Delisting urged for US-listed Chinese firms that fail audit standards

US officials revealed this after President Trump asked key advisers to draft a report on how to protect US investors from Chinese companies whose audit documents have long been kept from US regulators

by Reuters
Delisting urged for US-listed Chinese firms that fail audit standards
Chinese firm Luckin Coffee was listed in the US just last year but it revealed in April that top executives fabricated the company's 2019 sales by about 2.2 billion yuan ($310 million). This scandal and longstanding problems of being able to audit the books of Chinese firms has prompted moves to get Chinese firms to meet US audit standards. File photo by AFP.

China on Saturday called for frank dialogue and closer cooperation in reaction to news that Trump administration officials had urged the US president to delist Chinese companies that trade on US exchanges and fail to meet its auditing requirements by January 2022.

US Securities and Exchange Commission and Treasury officials revealed this news on Thursday, which came after President Donald Trump tasked a group of key advisers, including Treasury Secretary Steve Mnuchin and SEC Chairman Jay Clayton, with drafting a report with recommendations to protect US investors from Chinese companies whose audit documents have long been kept from US regulators.

The development also came amid pressure from Congress to crack down on Chinese companies that avail themselves of US capital markets but do not comply with US rules faced by American rivals.

"We are simply levelling the playing field, holding Chinese firms listed in the US to the same standards as everyone else," a Treasury official told reporters in a briefing call.

China's top securities regulator on Saturday reacted to the US securities regulators' revelation from Thursday cautiously.

"We think that solving problems of mutual concern through dialogue is the only way toward win-win situation," the China Securities Regulatory Commission (CSRC) said in a statement in response to the US recommendations.

The Chinese watchdog also said it has been proposing joint accounting inspections with US regulators with a show of "total sincerity towards cooperation".

CSRC argued in the statement that China has never forbidden or prevented accounting firms from providing overseas regulators with auditing working papers, though such information exchange should be made through regulators' cooperative channels according to Chinese law.

The US Senate unanimously passed legislation in May that could prevent some Chinese companies from listing their shares on US exchanges unless they follow standards for US audits and regulations.

'Important first step'

Democratic Senator Chris Van Hollen, who sponsored the bill described the recommendations as "an important first step," but said that "without the added teeth of our bill, this report alone does not implement the requirements necessary to protect everyday American investors.”

The administration's recommendations, if implemented via an SEC rule-making process, would give Chinese companies already listed in the United States until January 1, 2022, to ensure the US auditing watchdog, known as the PCAOB, has access to their audit documents.

They can also provide a "co-audit," for example, performed by a US parent company of the China-based affiliate tasked with auditing the Chinese firm. However, companies seeking to list in the United States for the first time will need to comply immediately, the officials said.
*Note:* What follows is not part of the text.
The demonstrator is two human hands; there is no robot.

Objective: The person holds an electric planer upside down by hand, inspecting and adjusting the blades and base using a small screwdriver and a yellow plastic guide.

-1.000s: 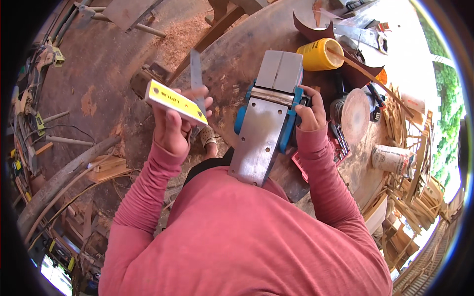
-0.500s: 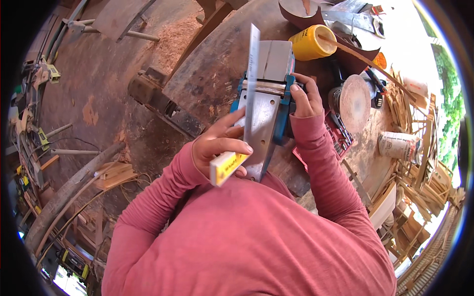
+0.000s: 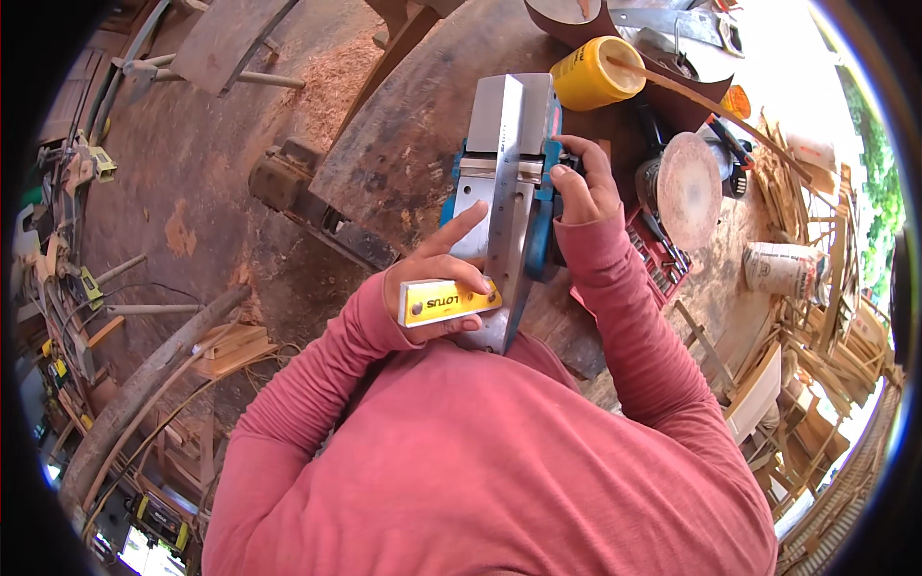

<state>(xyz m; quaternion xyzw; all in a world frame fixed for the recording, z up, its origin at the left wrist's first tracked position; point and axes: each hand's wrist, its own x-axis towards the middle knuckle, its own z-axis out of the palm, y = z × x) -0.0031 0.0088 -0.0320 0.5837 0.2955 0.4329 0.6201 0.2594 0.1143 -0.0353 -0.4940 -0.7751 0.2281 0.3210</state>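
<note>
An electric hand planer (image 3: 483,120) with a blue body lies upside down, its metal sole and cutter slot facing up. My left hand (image 3: 430,272) is closed on the yellow-labelled handle of a try square (image 3: 502,197), index finger stretched out along the sole. The square's steel blade runs lengthwise over the sole and across the cutter slot; whether its whole length touches cannot be made out. At the planer's right side, my right hand (image 3: 588,187) grips the blue body near the cutter slot, with its thumb and forefinger showing and the other fingertips hidden.
Right of the planer stand a yellow tub (image 3: 600,75) with a wooden stick, a round sanding disc (image 3: 688,190) and a red tool case (image 3: 653,259). A handsaw (image 3: 682,29) lies behind them. A vise (image 3: 288,178) juts from the workbench's left side.
The try square has turned in my left hand: its blade, edge-on and tilted before, now lies broad side up over the sole. My right hand keeps its grip on the planer.
</note>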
A State Department official told Reuters the administration plans soon to scrap a 2013 agreement between US and Chinese auditing authorities to set up a process for the PCAOB to seek documents in enforcement cases against Chinese auditors.

The PCAOB has long complained of China’s failure to grant requests, giving it scant insight on audits of Chinese firms that trade on US exchanges.

The report also recommends requiring greater disclosure by issuers and registered funds of the risk of investing in China, as well as mandating more due diligence by funds that track indexes and issuing guidance to investment advisers about fiduciary obligations surrounding investments in China.

The moves come amid rising tensions between Washington and Beijing over China's handling of the coronavirus and its moves to curb freedoms in Hong Kong, among other issues.